— ABOUT THIS EXERCISE —
Could you write out the lines below exactly, beginning with the first and finishing with the one that contains "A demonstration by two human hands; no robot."?

— SOURCE MATERIAL —
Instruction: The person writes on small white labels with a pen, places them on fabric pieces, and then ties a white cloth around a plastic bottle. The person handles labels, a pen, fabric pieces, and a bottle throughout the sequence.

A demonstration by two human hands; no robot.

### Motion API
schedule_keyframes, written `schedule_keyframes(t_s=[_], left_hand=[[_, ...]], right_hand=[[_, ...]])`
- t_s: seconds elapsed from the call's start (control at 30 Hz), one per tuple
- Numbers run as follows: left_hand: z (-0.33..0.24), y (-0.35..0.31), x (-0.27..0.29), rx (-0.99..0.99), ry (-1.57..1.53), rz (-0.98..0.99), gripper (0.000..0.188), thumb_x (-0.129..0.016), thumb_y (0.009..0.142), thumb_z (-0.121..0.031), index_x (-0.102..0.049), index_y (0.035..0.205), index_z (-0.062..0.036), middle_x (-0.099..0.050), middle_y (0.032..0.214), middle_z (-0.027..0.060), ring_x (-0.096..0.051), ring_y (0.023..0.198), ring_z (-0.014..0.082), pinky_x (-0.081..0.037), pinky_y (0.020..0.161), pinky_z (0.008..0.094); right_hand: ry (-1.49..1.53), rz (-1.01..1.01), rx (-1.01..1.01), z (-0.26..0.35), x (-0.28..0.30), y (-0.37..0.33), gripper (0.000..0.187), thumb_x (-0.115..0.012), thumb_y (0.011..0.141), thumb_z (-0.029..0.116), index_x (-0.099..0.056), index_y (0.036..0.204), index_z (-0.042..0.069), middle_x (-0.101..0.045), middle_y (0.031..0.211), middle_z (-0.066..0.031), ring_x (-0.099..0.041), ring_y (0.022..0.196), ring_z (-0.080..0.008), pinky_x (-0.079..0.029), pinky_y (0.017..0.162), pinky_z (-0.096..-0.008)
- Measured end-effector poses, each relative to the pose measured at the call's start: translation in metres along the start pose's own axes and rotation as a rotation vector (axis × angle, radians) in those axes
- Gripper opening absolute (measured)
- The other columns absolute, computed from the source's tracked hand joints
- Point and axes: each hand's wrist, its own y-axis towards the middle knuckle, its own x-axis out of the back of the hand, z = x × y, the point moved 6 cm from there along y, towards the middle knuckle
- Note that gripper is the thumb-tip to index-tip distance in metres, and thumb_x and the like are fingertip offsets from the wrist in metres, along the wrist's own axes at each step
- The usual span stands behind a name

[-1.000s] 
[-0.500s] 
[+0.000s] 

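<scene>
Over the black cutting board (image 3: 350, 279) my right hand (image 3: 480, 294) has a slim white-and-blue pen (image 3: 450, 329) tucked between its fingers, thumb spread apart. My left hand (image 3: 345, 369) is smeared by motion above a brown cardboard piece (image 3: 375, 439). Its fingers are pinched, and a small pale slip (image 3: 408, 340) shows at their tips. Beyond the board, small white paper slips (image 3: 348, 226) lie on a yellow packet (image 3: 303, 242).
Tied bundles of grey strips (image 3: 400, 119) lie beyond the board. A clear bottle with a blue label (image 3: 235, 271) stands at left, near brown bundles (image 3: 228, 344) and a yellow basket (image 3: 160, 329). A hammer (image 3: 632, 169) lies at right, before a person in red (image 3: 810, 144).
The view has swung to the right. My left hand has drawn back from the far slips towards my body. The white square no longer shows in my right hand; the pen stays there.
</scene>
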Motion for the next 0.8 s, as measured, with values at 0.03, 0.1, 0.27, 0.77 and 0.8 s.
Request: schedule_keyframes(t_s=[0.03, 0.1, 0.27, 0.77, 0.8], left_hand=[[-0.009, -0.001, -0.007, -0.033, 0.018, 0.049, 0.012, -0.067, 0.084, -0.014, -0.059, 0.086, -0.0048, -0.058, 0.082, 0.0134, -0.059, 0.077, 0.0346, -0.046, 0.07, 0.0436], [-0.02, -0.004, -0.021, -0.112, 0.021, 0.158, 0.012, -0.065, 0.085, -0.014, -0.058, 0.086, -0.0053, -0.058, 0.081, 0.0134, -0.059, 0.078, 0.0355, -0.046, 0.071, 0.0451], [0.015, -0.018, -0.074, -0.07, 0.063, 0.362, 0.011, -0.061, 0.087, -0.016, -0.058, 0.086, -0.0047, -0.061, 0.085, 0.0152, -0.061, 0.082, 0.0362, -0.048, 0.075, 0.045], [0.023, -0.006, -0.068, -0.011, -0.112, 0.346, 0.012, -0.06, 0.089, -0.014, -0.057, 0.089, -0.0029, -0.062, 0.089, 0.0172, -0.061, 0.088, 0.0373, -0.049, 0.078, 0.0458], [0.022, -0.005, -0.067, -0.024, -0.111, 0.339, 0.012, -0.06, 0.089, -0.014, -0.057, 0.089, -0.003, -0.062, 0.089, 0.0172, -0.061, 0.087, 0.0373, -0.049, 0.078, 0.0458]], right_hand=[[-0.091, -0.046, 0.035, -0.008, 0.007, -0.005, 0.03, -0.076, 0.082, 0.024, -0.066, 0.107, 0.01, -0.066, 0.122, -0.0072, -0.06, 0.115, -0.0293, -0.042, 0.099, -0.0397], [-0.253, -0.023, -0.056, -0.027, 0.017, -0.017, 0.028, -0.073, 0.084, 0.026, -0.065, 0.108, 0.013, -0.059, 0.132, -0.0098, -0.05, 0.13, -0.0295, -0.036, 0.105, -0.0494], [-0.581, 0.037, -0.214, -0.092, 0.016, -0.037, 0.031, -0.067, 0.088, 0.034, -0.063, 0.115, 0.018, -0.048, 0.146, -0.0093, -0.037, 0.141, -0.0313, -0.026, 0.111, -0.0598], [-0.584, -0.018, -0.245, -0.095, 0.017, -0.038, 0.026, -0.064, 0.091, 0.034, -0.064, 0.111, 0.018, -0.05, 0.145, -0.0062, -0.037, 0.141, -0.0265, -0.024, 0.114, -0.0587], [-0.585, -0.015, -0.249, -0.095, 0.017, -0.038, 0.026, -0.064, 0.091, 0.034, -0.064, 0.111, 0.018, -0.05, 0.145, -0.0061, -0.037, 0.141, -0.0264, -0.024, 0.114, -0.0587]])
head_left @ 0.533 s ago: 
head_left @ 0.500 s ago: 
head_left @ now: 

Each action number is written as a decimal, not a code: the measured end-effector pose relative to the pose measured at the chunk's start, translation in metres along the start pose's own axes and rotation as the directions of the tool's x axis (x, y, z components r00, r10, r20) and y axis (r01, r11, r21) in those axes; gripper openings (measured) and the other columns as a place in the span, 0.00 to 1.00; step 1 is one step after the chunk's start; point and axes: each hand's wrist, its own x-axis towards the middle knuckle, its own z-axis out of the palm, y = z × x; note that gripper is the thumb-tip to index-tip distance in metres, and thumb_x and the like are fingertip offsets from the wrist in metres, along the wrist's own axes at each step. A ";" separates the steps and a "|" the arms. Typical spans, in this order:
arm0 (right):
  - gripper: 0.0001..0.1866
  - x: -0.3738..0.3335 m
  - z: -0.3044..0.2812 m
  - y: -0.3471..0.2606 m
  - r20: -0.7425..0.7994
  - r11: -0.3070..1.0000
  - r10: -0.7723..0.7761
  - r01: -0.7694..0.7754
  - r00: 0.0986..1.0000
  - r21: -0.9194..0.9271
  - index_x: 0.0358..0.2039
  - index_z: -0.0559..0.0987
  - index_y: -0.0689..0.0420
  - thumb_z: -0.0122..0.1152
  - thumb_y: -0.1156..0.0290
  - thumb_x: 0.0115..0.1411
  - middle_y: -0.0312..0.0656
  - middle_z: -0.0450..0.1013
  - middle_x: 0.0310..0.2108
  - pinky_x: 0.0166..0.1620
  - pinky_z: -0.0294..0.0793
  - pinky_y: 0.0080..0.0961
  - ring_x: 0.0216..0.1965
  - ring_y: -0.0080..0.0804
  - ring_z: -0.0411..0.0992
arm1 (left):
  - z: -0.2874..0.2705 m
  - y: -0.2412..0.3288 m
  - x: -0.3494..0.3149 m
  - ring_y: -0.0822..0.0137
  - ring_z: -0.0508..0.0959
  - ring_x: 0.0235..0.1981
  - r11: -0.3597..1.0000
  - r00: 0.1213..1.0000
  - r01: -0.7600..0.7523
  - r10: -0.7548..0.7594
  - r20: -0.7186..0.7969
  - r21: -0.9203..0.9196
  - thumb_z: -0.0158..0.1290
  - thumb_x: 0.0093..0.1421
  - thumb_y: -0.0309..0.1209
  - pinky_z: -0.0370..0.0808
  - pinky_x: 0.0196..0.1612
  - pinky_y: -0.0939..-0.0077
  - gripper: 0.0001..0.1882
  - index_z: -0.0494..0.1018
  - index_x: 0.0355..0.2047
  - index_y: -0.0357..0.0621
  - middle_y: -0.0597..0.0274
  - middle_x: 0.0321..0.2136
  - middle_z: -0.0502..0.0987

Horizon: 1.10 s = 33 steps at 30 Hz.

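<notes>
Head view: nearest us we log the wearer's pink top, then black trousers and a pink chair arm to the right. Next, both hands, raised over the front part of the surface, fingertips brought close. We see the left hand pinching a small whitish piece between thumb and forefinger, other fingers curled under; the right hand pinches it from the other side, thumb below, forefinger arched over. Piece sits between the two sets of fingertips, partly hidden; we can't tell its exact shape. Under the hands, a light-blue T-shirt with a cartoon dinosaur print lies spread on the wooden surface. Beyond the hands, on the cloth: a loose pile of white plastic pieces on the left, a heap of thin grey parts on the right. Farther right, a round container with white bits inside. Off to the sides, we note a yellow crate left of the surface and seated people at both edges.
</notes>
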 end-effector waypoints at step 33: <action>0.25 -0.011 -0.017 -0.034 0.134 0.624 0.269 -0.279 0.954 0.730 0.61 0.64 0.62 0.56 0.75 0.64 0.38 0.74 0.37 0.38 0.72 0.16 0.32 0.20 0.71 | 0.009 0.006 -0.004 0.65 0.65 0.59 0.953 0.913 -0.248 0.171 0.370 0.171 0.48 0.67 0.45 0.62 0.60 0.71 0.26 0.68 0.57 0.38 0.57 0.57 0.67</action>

— EXERCISE OUTPUT —
Instruction: The person writes on small white labels with a pen, places them on fabric pieces, and then ties a white cloth around a plastic bottle. The person handles labels, a pen, fabric pieces, and a bottle throughout the sequence.

A demonstration by two human hands; no robot.

The output contains nothing more.